Somewhere below are a line with "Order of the" and a later line with "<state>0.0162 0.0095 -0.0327". Output exactly those lines and all lines between them.

===== Exercise input =====

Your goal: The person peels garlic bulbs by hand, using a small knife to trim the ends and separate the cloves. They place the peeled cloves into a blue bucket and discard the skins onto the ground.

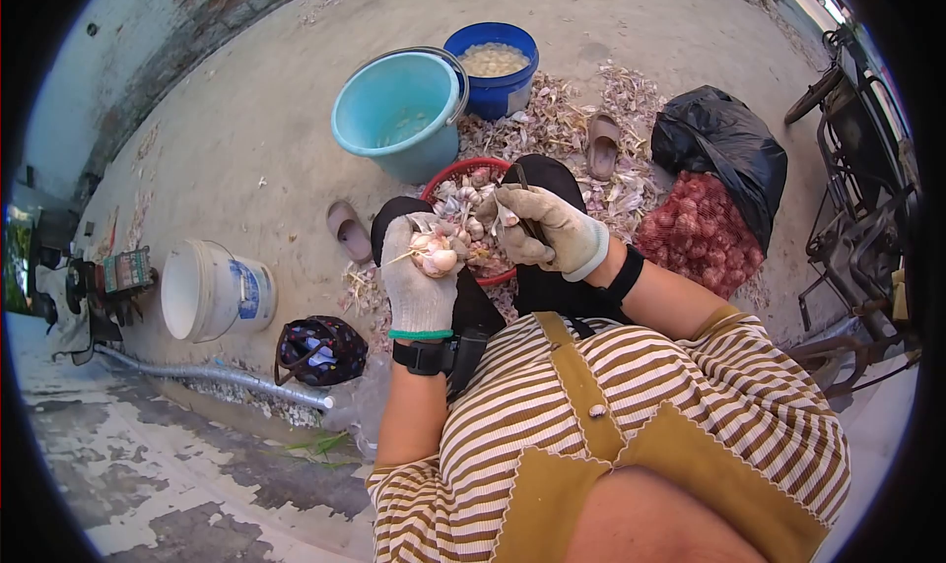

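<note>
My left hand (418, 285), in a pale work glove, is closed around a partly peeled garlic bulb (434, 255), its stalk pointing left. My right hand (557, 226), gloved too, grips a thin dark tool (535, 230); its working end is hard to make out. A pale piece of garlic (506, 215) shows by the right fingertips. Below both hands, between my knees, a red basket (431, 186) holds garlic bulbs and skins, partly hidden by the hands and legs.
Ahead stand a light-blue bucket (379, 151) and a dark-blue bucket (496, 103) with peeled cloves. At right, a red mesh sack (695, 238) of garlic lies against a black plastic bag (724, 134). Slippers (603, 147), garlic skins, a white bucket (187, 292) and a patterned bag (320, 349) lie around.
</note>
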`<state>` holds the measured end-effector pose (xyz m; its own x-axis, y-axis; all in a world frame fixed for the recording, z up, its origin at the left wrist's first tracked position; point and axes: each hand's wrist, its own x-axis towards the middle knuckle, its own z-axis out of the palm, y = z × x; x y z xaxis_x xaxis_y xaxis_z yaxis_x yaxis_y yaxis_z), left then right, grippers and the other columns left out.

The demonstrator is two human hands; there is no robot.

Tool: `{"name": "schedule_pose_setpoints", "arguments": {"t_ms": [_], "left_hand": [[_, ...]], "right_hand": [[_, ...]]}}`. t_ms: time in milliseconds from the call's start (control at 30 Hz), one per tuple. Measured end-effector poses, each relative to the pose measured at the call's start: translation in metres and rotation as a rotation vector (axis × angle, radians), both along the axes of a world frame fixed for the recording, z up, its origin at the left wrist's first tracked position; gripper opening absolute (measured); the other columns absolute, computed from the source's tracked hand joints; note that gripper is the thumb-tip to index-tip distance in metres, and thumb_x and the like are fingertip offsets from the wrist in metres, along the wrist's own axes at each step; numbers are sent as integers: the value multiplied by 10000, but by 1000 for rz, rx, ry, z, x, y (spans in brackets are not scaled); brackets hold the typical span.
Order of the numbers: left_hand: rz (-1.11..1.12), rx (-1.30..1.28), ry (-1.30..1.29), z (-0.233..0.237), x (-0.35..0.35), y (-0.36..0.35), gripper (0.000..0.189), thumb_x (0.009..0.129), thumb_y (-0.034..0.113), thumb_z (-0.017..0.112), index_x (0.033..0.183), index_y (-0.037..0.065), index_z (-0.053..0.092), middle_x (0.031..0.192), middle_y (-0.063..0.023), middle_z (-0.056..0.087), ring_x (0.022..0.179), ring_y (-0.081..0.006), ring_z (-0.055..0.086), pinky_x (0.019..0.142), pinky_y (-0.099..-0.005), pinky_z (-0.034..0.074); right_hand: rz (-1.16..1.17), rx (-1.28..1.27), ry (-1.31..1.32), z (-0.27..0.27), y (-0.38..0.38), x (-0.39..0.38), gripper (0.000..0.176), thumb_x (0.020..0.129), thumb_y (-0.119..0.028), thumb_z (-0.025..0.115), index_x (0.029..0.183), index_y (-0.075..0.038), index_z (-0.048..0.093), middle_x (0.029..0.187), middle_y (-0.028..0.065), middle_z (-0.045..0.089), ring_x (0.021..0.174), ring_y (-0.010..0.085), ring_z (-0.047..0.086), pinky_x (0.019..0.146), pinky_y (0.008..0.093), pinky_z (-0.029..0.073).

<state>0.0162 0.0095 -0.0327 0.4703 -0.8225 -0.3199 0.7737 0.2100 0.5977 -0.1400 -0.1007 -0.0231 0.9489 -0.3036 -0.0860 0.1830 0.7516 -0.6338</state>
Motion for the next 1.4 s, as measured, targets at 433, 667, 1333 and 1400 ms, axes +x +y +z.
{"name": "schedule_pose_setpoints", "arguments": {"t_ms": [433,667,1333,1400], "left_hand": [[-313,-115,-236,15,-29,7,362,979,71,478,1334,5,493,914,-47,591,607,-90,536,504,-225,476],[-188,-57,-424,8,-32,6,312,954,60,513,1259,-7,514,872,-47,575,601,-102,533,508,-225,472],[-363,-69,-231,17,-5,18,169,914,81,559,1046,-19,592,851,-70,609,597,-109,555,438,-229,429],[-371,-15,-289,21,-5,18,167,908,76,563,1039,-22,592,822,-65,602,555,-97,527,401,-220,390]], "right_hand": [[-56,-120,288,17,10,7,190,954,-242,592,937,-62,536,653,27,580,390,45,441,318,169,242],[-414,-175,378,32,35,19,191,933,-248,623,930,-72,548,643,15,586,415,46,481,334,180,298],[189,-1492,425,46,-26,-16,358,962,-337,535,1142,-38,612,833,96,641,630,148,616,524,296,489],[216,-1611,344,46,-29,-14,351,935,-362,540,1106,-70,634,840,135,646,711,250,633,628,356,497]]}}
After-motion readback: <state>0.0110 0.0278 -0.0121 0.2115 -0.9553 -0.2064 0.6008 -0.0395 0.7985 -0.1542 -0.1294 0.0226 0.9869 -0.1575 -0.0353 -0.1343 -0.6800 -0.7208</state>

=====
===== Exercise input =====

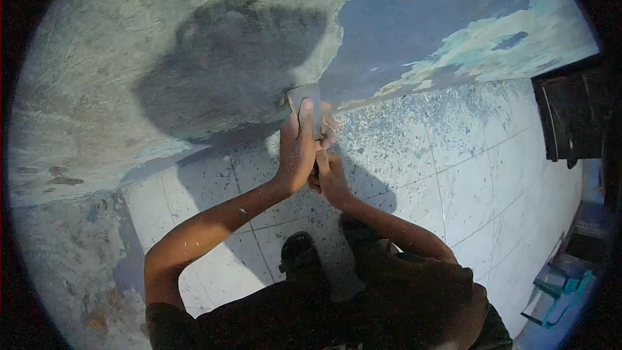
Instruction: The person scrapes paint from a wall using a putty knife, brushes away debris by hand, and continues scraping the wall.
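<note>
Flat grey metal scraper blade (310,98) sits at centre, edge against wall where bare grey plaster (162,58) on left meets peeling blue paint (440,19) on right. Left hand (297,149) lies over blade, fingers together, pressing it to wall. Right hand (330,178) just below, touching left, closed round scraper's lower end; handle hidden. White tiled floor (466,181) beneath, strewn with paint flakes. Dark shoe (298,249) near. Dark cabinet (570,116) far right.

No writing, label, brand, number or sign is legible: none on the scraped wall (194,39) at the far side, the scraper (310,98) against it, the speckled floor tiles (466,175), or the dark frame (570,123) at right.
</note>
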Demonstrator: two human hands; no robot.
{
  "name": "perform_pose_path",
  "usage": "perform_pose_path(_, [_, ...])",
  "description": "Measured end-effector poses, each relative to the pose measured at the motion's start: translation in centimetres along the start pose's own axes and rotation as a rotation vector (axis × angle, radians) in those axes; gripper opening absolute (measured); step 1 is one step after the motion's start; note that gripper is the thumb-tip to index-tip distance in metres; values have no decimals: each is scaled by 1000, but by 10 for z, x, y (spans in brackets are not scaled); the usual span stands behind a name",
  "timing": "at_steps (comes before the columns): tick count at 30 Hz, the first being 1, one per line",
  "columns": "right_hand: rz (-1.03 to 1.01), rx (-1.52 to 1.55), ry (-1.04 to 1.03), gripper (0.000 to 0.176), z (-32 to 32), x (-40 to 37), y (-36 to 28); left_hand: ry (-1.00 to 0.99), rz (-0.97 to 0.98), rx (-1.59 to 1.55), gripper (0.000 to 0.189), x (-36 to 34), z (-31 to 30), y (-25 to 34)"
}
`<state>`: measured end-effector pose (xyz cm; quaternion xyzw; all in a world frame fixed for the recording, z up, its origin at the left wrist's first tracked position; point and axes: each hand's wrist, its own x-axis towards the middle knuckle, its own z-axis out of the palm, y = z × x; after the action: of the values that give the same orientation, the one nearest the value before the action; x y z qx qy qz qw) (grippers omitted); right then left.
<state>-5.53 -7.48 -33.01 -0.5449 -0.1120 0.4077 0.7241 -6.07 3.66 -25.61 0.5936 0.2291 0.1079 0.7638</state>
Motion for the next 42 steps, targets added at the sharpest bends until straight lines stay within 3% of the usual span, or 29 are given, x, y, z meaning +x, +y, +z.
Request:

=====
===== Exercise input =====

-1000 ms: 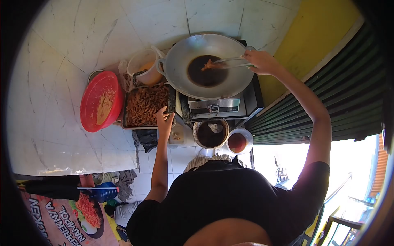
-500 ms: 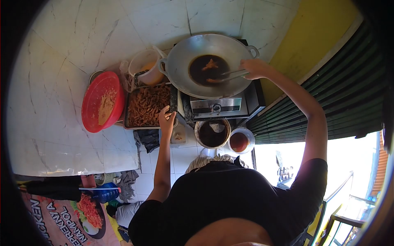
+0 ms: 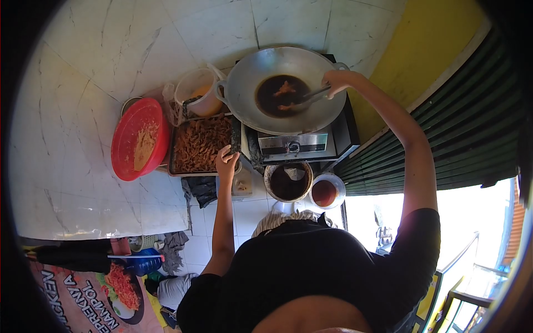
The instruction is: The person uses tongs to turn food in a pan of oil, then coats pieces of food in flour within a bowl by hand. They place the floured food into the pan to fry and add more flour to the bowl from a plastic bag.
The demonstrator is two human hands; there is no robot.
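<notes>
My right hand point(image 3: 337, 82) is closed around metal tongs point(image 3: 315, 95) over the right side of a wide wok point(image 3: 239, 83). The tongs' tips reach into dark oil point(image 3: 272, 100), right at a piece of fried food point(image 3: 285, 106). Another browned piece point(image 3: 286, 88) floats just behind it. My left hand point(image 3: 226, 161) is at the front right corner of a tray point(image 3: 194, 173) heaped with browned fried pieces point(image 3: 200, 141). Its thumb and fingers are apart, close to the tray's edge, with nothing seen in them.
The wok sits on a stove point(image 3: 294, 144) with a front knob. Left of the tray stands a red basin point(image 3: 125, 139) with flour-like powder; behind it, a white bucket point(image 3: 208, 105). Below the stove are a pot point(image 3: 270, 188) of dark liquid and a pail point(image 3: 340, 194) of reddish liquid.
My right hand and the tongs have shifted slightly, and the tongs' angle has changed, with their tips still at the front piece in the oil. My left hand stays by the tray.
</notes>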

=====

• _Solution to this exercise_:
Order of the numbers: left_hand: rz (-1.11..1.12), rx (-1.30..1.28), ry (-1.30..1.29), z (-0.233..0.237), x (-0.35..0.35), y (-0.36..0.35), gripper (0.000..0.189), thumb_x (0.009..0.129), thumb_y (-0.034..0.113), thumb_z (-0.017..0.112), index_x (0.033..0.183), index_y (-0.037..0.065), index_z (-0.053..0.092), middle_x (0.031..0.192), middle_y (-0.063..0.023), middle_z (-0.056..0.087), ring_x (0.022..0.179), ring_y (-0.081..0.006), ring_z (-0.055..0.086), pinky_x (0.019..0.142), pinky_y (-0.099..-0.005), pinky_z (-0.034..0.074); right_hand: rz (-1.16..1.17), rx (-1.28..1.27), ry (-1.31..1.32), z (-0.27..0.27), y (-0.38..0.38), x (-0.39..0.38), gripper (0.000..0.176), thumb_x (0.020..0.129), thumb_y (-0.119..0.028), thumb_z (-0.025..0.115), index_x (0.029..0.183), index_y (-0.075..0.038), index_z (-0.048..0.093), middle_x (0.029..0.187), middle_y (-0.028..0.065), middle_z (-0.045..0.089), ring_x (0.021..0.174), ring_y (-0.010..0.085), ring_z (-0.047..0.086), pinky_x (0.019..0.146), pinky_y (0.008..0.093), pinky_z (-0.029..0.073).

<state>0.0162 0.0095 -0.0327 0.4703 -0.8225 -0.3199 0.7737 0.2100 0.5977 -0.1400 -0.1007 -0.0231 0.9489 -0.3036 -0.0860 0.1830 0.7516 -0.6338</state>

This completes the answer to the exercise.